The listing below must be returned in full and unchanged, without the images it carries.

---+---

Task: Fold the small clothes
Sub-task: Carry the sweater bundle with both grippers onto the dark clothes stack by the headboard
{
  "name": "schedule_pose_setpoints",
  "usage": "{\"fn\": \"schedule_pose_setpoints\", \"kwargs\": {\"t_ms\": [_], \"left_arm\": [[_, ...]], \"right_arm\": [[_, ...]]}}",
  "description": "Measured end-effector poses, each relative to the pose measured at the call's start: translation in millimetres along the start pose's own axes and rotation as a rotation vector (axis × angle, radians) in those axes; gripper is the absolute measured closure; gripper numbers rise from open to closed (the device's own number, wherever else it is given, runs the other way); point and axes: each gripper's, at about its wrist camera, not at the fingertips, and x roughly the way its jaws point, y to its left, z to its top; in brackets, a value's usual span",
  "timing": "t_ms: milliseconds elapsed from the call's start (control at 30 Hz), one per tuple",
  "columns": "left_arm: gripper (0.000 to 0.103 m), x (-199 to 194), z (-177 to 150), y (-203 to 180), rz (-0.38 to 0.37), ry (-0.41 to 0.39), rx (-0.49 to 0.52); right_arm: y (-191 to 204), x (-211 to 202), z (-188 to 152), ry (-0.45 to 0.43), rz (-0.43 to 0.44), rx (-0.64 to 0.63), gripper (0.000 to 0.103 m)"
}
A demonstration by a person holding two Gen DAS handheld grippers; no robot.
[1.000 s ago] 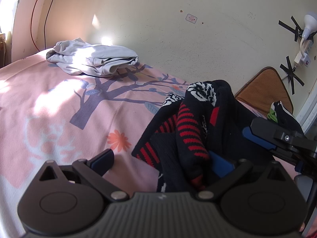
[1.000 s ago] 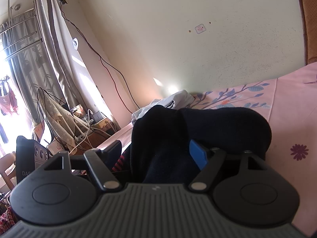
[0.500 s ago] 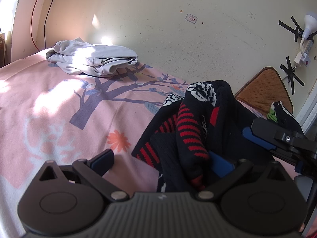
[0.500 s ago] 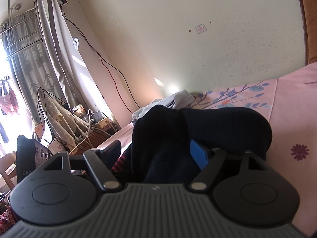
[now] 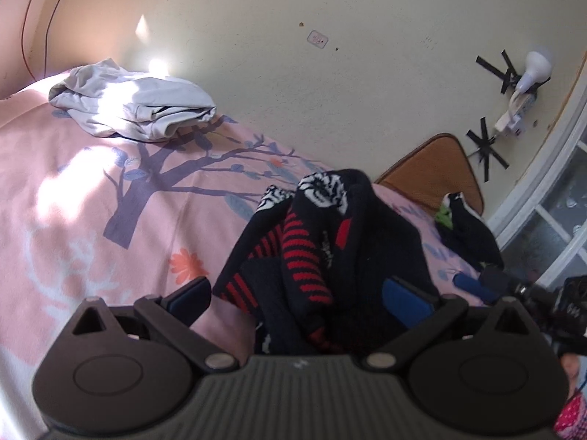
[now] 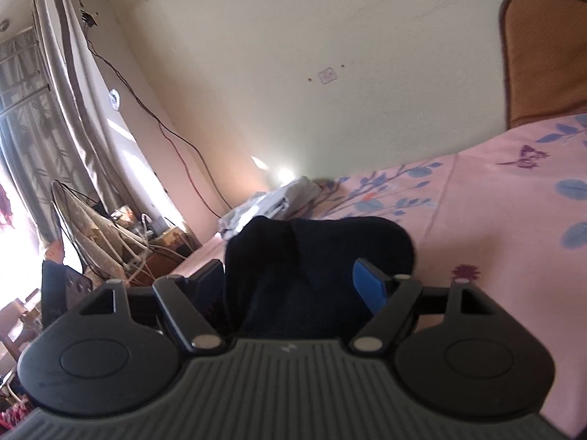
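Observation:
A black garment (image 5: 352,242) with red stripes and a white pattern stands bunched up on the pink bedsheet (image 5: 91,220). My left gripper (image 5: 297,295) is open around it: the cloth rests against the right finger, and the left finger is clear of it. In the right wrist view, dark bunched fabric (image 6: 315,253) fills the gap of my right gripper (image 6: 290,282), touching both fingers. The right gripper's blue fingertip (image 5: 473,288) shows just right of the garment in the left wrist view.
A crumpled white cloth (image 5: 135,106) lies at the far side of the bed by the wall. A brown cushion (image 5: 433,172) leans at the head end, with another dark garment (image 5: 466,227) below it. Beyond the bed stand curtains and a cluttered stand (image 6: 110,242).
The right gripper has shifted lower and to the right in the left wrist view, and its own camera has tilted. The dark fabric kept its place between the right fingers. The left fingers stayed apart.

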Motion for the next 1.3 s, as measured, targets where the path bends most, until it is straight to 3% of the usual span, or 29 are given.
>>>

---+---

■ **Output for this exercise**
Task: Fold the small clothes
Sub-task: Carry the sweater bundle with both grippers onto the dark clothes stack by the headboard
{
  "name": "schedule_pose_setpoints",
  "usage": "{\"fn\": \"schedule_pose_setpoints\", \"kwargs\": {\"t_ms\": [_], \"left_arm\": [[_, ...]], \"right_arm\": [[_, ...]]}}",
  "description": "Measured end-effector poses, each relative to the pose measured at the call's start: translation in millimetres along the start pose's own axes and rotation as a rotation vector (axis × angle, radians) in those axes; gripper is the absolute measured closure; gripper numbers rise from open to closed (the device's own number, wherever else it is given, runs the other way); point and axes: each gripper's, at about its wrist camera, not at the fingertips, and x roughly the way its jaws point, y to its left, z to its top; in brackets, a value's usual span",
  "timing": "t_ms: milliseconds elapsed from the call's start (control at 30 Hz), one per tuple",
  "columns": "left_arm: gripper (0.000 to 0.103 m), x (-199 to 194), z (-177 to 150), y (-203 to 180), rz (-0.38 to 0.37), ry (-0.41 to 0.39), rx (-0.49 to 0.52); right_arm: y (-191 to 204), x (-211 to 202), z (-188 to 152), ry (-0.45 to 0.43), rz (-0.43 to 0.44), rx (-0.64 to 0.63), gripper (0.000 to 0.103 m)"
}
A demonstration by a person holding two Gen DAS handheld grippers; no robot.
[1.000 s ago] 
[1.000 s ago] 
[0.500 s ago] 
[0.500 s ago] 
[now] 
[now] 
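Observation:
A black garment (image 5: 352,242) with red stripes and a white pattern stands bunched up on the pink bedsheet (image 5: 91,220). My left gripper (image 5: 297,295) is open around it: the cloth rests against the right finger, and the left finger is clear of it. In the right wrist view, dark bunched fabric (image 6: 315,253) fills the gap of my right gripper (image 6: 290,282), touching both fingers. The right gripper's blue fingertip (image 5: 473,288) shows just right of the garment in the left wrist view.
A crumpled white cloth (image 5: 135,106) lies at the far side of the bed by the wall. A brown cushion (image 5: 433,172) leans at the head end, with another dark garment (image 5: 466,227) below it. Beyond the bed stand curtains and a cluttered stand (image 6: 110,242).
The right gripper has shifted lower and to the right in the left wrist view, and its own camera has tilted. The dark fabric kept its place between the right fingers. The left fingers stayed apart.
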
Motion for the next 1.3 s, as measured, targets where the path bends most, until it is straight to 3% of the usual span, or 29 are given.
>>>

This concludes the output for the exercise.